A sweet way to let the gaiety linger

As the halwaais extend their shops to set up tiny stalls with huge gas burners and kadais to fry jalebis, one can savour the Dussehra festivities all around!  

After nine days of fasting during Navratris, it is important to indulge oneself and feast on  not just sweets but also other delicacies. This is the reason why families have tradition of cooking ‘special’ dishes at homes. Preparations for the festival begin the minute fast breaks on ashtami or navami and the lady of the house head for the kitchen to prepare elaborate dishes for the family to enjoy the spirit of the festival.

“Kheer is a must and mummy always prepares it,” says 22-year-old Harpreet Kaur who knows that when she goes back home after witnessing the burning of Ravana’s effigy the traditional rice pudding will be ready by default. This is a regular in most Punjabi households. But there are few who prepare other dishes as well. “Like my mother-in-law makes it a point to prepare Bhalla Papdi at home for Dussehra,” says Pooja Gulati, a 33-year-old professional.      

Gulati mentions that “Even the red (tamarind) and green (mint) chutneys are prepared at home to ensure that the dish is completely homemade.” To add to this is the “rajma-chawal or kadi-chawal” that are prepared for the whole family to sit and dine together.  Though the bhalla is somewhat akin to the vada, yet the Kanji Vada that is prepared in a Marwari household is comparatively quite elaborate.

“My mother prepares Kanji Vada and Moong Dal Halwa for Dussehra every year,” says Poonam, a 45-year-old homemaker. Explaining the recipe she adds that “The vada is made of moong dal rather than urad dal. Moong dal is soaked overnight to be coarsely ground the next day. My mother adds pipping hot mustard oil to this paste.” 

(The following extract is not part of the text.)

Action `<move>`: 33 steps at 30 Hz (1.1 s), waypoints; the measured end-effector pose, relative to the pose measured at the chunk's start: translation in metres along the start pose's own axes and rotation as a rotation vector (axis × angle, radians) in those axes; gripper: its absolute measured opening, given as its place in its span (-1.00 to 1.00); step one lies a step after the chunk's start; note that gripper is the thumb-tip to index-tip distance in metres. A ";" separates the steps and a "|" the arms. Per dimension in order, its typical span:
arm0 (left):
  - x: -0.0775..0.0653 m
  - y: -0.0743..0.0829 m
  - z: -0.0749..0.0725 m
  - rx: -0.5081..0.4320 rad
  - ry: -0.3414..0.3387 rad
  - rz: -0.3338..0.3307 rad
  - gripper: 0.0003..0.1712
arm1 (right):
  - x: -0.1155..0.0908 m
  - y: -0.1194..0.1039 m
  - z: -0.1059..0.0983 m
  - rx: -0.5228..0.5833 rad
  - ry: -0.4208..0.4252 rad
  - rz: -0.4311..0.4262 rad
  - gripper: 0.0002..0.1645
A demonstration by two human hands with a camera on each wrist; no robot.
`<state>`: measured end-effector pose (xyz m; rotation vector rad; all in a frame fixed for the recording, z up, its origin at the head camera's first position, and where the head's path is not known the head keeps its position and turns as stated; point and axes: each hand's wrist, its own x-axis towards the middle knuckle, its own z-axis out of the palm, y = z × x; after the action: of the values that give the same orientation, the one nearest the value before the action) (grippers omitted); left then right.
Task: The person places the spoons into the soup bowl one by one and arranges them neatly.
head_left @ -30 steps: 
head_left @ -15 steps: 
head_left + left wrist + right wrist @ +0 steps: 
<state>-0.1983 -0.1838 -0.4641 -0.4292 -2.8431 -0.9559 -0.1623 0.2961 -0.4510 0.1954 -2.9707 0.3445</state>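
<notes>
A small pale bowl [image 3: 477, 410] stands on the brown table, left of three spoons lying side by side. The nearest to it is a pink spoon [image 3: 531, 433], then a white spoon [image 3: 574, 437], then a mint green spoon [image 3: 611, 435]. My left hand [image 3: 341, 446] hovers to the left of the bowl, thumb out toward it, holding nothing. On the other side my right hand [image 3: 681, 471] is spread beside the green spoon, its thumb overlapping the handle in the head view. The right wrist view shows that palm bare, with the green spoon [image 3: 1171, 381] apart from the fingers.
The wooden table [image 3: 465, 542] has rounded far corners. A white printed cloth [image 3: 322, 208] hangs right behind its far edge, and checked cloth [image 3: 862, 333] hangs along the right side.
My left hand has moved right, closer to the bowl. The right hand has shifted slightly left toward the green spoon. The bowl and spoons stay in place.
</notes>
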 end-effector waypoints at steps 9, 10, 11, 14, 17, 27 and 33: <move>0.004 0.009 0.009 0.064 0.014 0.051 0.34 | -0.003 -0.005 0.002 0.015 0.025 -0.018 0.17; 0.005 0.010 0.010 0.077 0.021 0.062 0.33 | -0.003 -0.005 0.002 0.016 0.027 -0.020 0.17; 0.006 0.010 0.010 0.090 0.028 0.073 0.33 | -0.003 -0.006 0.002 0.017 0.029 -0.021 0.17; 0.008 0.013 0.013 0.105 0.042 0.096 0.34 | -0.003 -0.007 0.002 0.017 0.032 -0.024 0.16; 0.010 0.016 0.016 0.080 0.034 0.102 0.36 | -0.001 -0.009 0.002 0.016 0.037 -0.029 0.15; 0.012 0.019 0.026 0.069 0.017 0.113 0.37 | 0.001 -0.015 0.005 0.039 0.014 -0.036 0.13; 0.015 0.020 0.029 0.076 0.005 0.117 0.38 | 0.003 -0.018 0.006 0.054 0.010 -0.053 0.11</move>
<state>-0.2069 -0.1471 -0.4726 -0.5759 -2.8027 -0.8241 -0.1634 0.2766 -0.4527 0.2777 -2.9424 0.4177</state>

The paste is then made into round balls to be fried in mustard oil till dark brown. Poonam warns that the vadas have to be immersed in “water flavoured with salt, red chilli powder and ground mustard seeds” immediately so that it soaks in the tangy water to the maximum.

For moong dal halwa, the trick that she shares is to “roast the moong dal as much as possible and cook it with milk rather than khoya.” 

Contrarily, the Baniya community has its own way of celebrating this festival. “We worship a few utensils and books, along with a drawn figure of Ravana (made from a paste of turmeric and rice). The puja takes about 30 minutes after which the prasad, raita of curd and grated cucumber, is distributed. But this raita is eaten only with a batasha or boondi laddoo,” says 23-year-old Kriti Bansal informing about the auspiciousness of curd.Well, no surprise that Indian festivals and food always go hand-in-hand!